4 May 2023
During a routine inspection
The Poplars Nursing Home is a care home providing personal care to up to 58 people. The service provides support to older and younger people. At the time of our inspection there were 47 people using the service.
People’s experience of using this service and what we found
Care records required improvements to ensure all information and guidelines are accessible to staff when delivering care and support to people. The provider was not consistently working in line with the principles of the Mental Capacity Act which put people at risk of being deprived of their liberty without lawful authority. The home’s physical environment required some improvements. The provider had already identified this, and the home was undergoing refurbishments. Some people’s bedrooms required work to improve the appearance and provide a homely environment.
Staff knew how to recognise signs of abuse and how to report concerns. There were systems in place to record and investigate incidents and accidents. This included lessons learnt to mitigate incidents reoccurring. Staff were recruited safely.
Medications were managed and administered safely. Staff had received medication training and their competency to support people with their medicines had been checked.
People’s needs were regularly assessed to ensure they were receiving the right care and support. People were supported people to eat and drink safely and in line with their dietary requirements.
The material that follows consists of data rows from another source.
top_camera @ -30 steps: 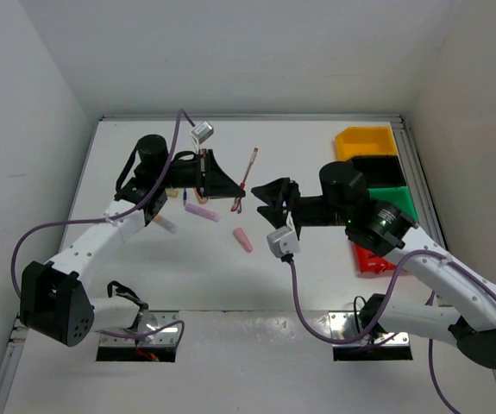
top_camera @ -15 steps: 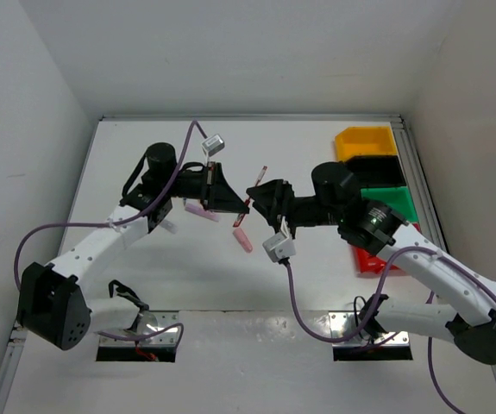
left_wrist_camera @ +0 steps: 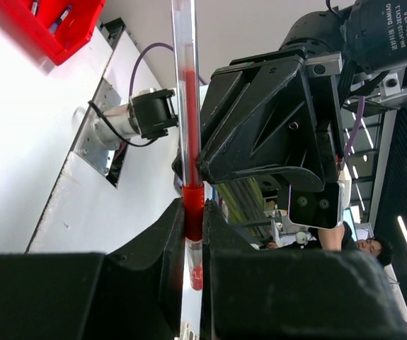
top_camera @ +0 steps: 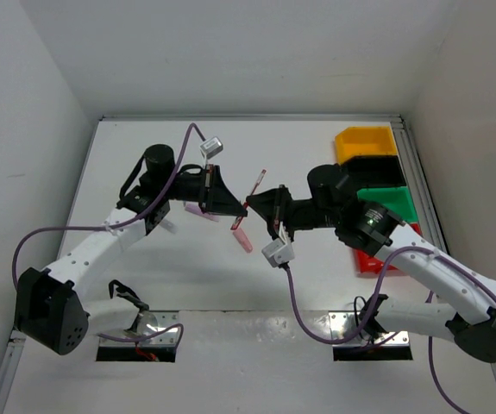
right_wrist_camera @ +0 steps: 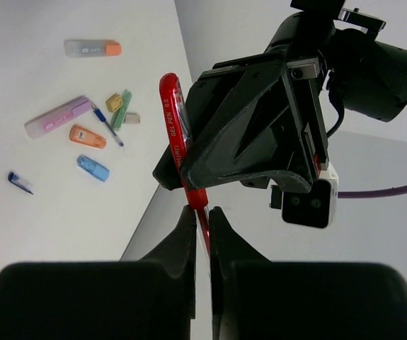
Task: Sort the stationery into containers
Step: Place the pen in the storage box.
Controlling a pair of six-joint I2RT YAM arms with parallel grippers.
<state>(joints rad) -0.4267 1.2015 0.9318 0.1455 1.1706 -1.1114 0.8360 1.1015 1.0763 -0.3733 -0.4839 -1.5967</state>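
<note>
Red gel pen [top_camera: 259, 181], a thin stick with a clear barrel, a column of red ink inside and a red grip collar, hangs in the air over the middle of the white bench [top_camera: 135, 147], touching nothing but the two grippers. The right wrist view shows "GEL PEN" printed along its barrel [right_wrist_camera: 174, 134].

Its long axis is tilted. In the overhead view it climbs from a low end near the arms to a high end further back and to the right. Both pairs of fingers meet it from opposite sides on the lower stretch. The left fingers [left_wrist_camera: 175, 223] are pressed on the red collar of the pen [left_wrist_camera: 188, 85], and the right fingers [right_wrist_camera: 185, 234] pinch the same pen just beside them. The long upper part stands free above both.

The four rectangular plastic bins sit along the right edge, yellow [top_camera: 364, 142], black [top_camera: 379, 170], green [top_camera: 392, 200] and red [top_camera: 367, 259], well apart from the pen and on the right arm's side. The right arm is therefore the nearer carrier. The handover probably depends on the left fingers letting go without dragging the barrel askew.
</note>
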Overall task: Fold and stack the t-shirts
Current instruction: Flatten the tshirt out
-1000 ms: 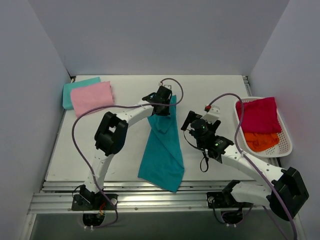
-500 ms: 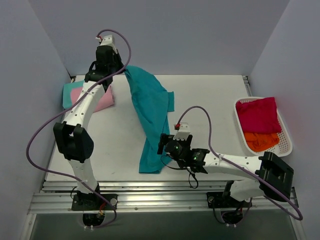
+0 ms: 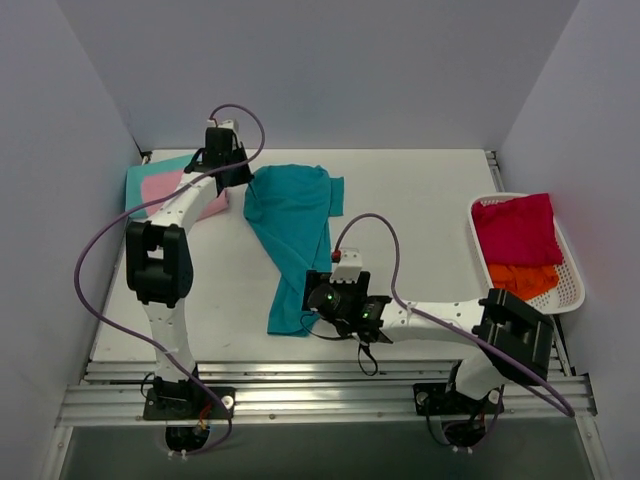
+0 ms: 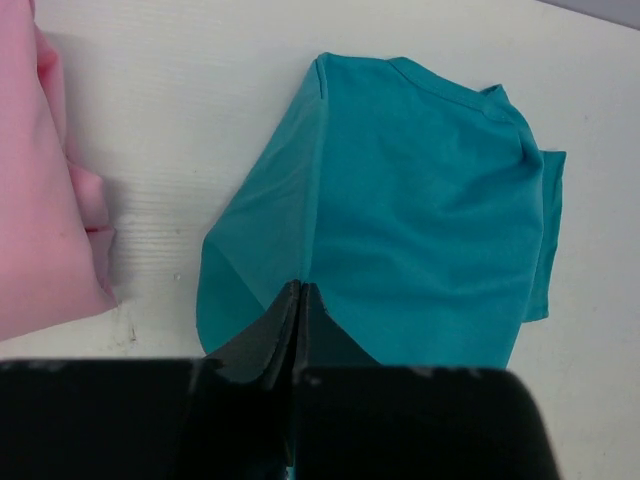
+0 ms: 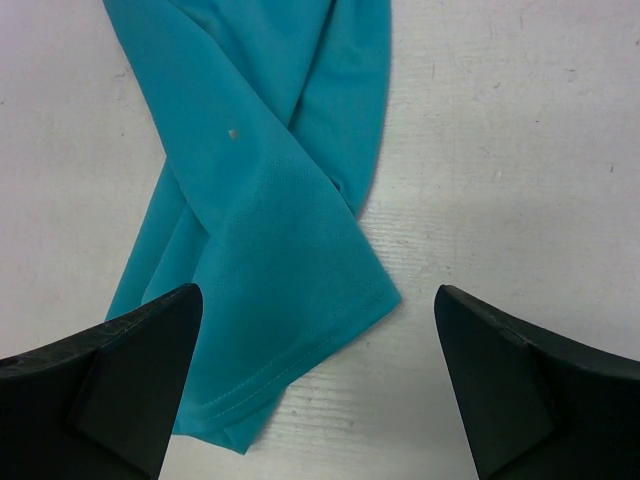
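The deep teal t-shirt (image 3: pixel 293 215) lies stretched on the table from the back centre to a narrow lower end near the front. My left gripper (image 3: pixel 232 170) is shut on its upper left edge, low over the table; the left wrist view shows the fingertips (image 4: pixel 298 292) pinching a fold of the teal cloth (image 4: pixel 420 210). My right gripper (image 3: pixel 318 300) is open just above the shirt's lower hem corner (image 5: pixel 280 330), with its fingers (image 5: pixel 140 380) on either side and not touching. The pink shirt (image 3: pixel 168 192) lies folded on the pale aqua one (image 3: pixel 137 182) at the back left.
A white lattice basket (image 3: pixel 572 292) at the right edge holds the crimson shirt (image 3: pixel 515 230) and the orange shirt (image 3: pixel 520 282). The pink shirt's edge (image 4: pixel 45 210) lies close to the left of my left gripper. Grey walls close in the table at the back and sides.
My left gripper has come down from high at the back and laid the teal shirt's upper part flat. My right gripper has moved left over the lower hem.
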`<action>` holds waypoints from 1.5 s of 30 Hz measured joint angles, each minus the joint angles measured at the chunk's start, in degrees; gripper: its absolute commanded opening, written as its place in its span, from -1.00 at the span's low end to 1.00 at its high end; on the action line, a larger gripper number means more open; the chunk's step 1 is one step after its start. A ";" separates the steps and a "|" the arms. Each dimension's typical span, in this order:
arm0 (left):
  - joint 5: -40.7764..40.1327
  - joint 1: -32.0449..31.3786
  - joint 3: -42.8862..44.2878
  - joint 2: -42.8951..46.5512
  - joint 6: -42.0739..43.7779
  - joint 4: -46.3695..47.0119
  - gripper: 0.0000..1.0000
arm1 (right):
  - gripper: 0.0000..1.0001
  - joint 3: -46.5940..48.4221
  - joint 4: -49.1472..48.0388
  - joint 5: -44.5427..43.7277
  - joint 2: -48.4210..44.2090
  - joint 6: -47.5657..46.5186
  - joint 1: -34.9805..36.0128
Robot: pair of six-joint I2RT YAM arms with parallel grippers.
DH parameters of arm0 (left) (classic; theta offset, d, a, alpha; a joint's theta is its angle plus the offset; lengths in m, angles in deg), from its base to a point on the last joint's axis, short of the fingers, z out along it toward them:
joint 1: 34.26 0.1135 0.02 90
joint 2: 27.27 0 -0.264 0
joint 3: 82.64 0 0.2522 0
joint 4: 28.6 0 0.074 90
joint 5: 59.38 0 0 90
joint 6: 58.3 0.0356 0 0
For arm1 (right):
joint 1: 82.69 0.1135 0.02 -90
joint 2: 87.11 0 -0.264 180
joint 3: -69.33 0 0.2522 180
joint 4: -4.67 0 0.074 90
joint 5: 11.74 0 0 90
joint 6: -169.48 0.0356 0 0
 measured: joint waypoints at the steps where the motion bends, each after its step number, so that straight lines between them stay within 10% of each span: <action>1: 0.28 0.00 -0.02 -0.11 -0.15 0.13 -0.95 | 0.95 0.22 -0.42 -0.22 0.98 -0.02 0.00; 12: 1.03 -0.02 -0.22 -0.11 -0.35 3.37 -0.95 | 0.49 -1.18 -7.80 1.70 11.47 0.61 -3.76; 23: 1.25 -0.11 -0.22 -0.42 -0.35 3.80 -0.95 | -0.97 -2.40 -12.07 3.78 11.96 1.29 -5.40; 36: 0.79 -0.63 0.39 -0.46 -0.74 2.19 -0.95 | -1.00 3.72 -2.51 0.98 11.13 -0.48 -7.04; 45: -2.25 -2.89 1.64 9.68 -0.61 -4.52 -0.95 | -1.00 18.71 4.96 -9.16 -6.97 -10.12 -13.68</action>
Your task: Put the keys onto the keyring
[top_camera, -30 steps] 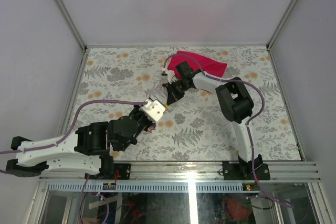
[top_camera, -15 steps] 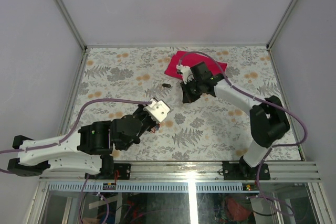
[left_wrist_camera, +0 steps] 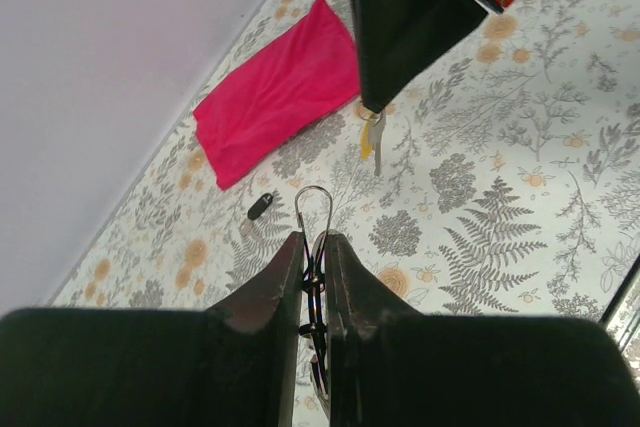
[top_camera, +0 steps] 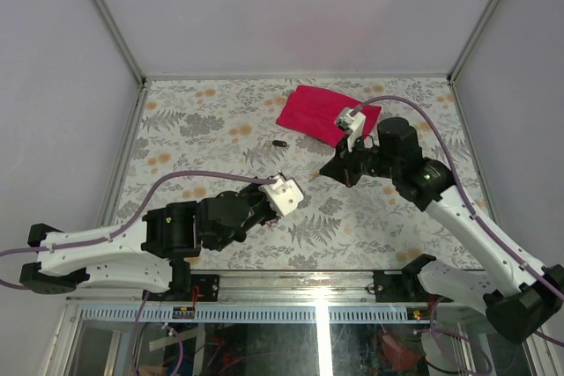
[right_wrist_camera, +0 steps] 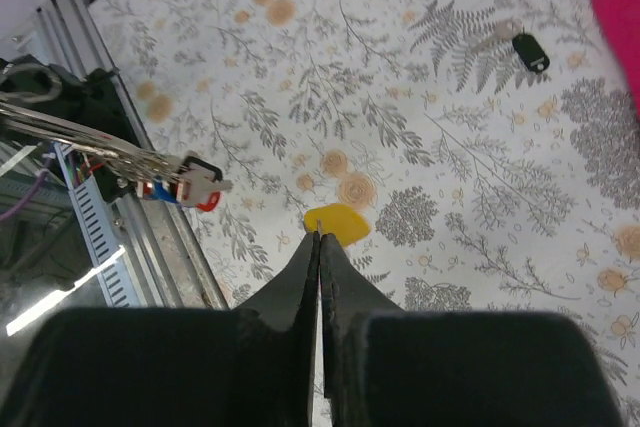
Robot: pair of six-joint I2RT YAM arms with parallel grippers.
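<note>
1. Our left claw (left_wrist_camera: 315, 247) is clenched on the thin round silver metal keyring (left_wrist_camera: 313, 205). The loop pokes out past the claw tips, up above the flowery counter (top_camera: 203, 129).
2. Our right claw (right_wrist_camera: 318, 243) is clenched on the tiny key with the yellow plastic head (right_wrist_camera: 335, 219). It holds the key in the air, near the keyring but not touching it.
3. We think the key could slip. It is very small and the claw pinches only a little bit of it. A push against the ring could twist it loose, and it would drop onto the counter.
4. We think the ring could turn in the left claw when pushed. Then the key would miss the thin wire.
5. The two claws could bump, because they must come very close.
6. The key hangs down from the right claw tips. Its long side runs from the tips toward the counter.
7. The keyring stands on its edge, with its loop pointing toward the right claw.
</note>
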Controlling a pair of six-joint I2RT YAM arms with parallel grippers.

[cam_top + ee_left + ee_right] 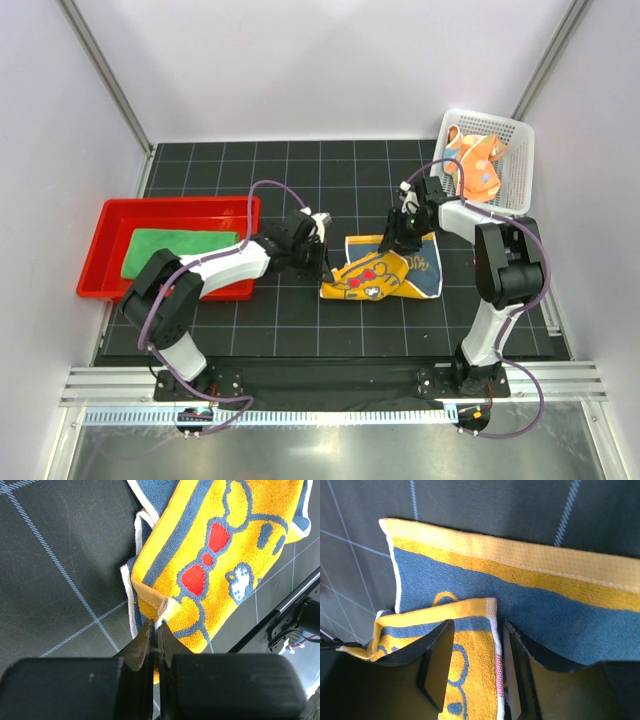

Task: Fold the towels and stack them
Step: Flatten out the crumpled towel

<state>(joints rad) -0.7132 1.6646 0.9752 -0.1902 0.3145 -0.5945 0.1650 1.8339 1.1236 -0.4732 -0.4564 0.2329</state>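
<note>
Lying near the middle of the black gridded counter [230, 170] was the dark blue towel [385, 272], rumpled and partly doubled over, so that its yellow cartoon side showed on top; the left tool [322, 266] sat at the cloth's left edge, and the wrist view showed it [155, 630] clenched tight, both fingers [142, 647] pressed together on a small tab of the yellow-orange hem, with the rest of the towel spreading away from it across the counter; the right tool [402, 238] stood over the towel's far edge, and in its own view [478, 625] the jaws were parted on either side of a folded-over flap, one finger [437, 667] against the flap's left side and the other just beside its white-trimmed right side; whether they already pressed the flap could not be told; beneath that flap the blue layer with its yellow band lay flat on the counter; the green towel [170, 250] lay folded inside the red tray [180, 203] at the left, well apart from the arms; the orange towel [478, 165] sat bunched in the white mesh basket [488, 117] at the far right corner.
</note>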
Staff worked with external professionals to ensure a joined-up approach to people’s care.
People were supported by staff who treated them with kindness and respect. Staff ensured they upheld people’s dignity. People were encouraged to express their views and be involved in decisions around their care. People were offered choices and supported to maintain their independence.
People’s care records were person centred and captured people’s protected characteristics. Staff knew people well, and knew their routines, likes and dislikes. Staff communicated effectively with people to meet their communication needs. People were supported to maintain relationships with their loved ones and take part in activities which were socially and culturally relevant to them. Staff received training in end of life care and knew how to support people.
The manager had taken steps to improve the quality of care in the service since the last inspection. The manager engaged with people using the service, through feedback forms and meetings. Staff took pride in their roles. The manager understood their responsibility towards duty of candour.
People were supported to have maximum choice and control of their lives and staff supported them in the least restrictive way possible and in their best interests; the policies and systems in the service supported this practice.
For more information, please read the detailed findings section of this report. If you are reading this as a separate summary, the full report can be found on the Care Quality Commission (CQC) website at www.cqc.org.uk
Rating at last inspection and update
At our last inspection we found breaches of the regulations in relation to safe care and treatment, notifications of other incidents, dignity and respect and good governance. The provider completed an action plan after the last inspection to tell us what they would do and by when to improve.
At this inspection, we found the provider was no longer in breach of these regulations. However, we identified a breach of regulation in relation to safeguarding people from abuse and improper treatment.
Why we inspected
We carried out this inspection to follow up on action we told the provider to take at the last inspection.
We looked at infection prevention and control measures under the Safe key question. We look at this in all care home inspections even if no concerns or risks have been identified. This is to provide assurance that the service can respond to COVID-19 and other infection outbreaks effectively.
Enforcement
We have found a breach in relation to safeguarding people from abuse and improper treatment at this inspection.
Please see the action we have told the provider to take at the end of the full version of this report.
Follow up
We will request an action plan from the provider to understand what they will do to improve the standards of quality and safety. We will work alongside the provider and local authority to monitor progress. We will continue to monitor information we receive about the service, which will help inform when we next inspect.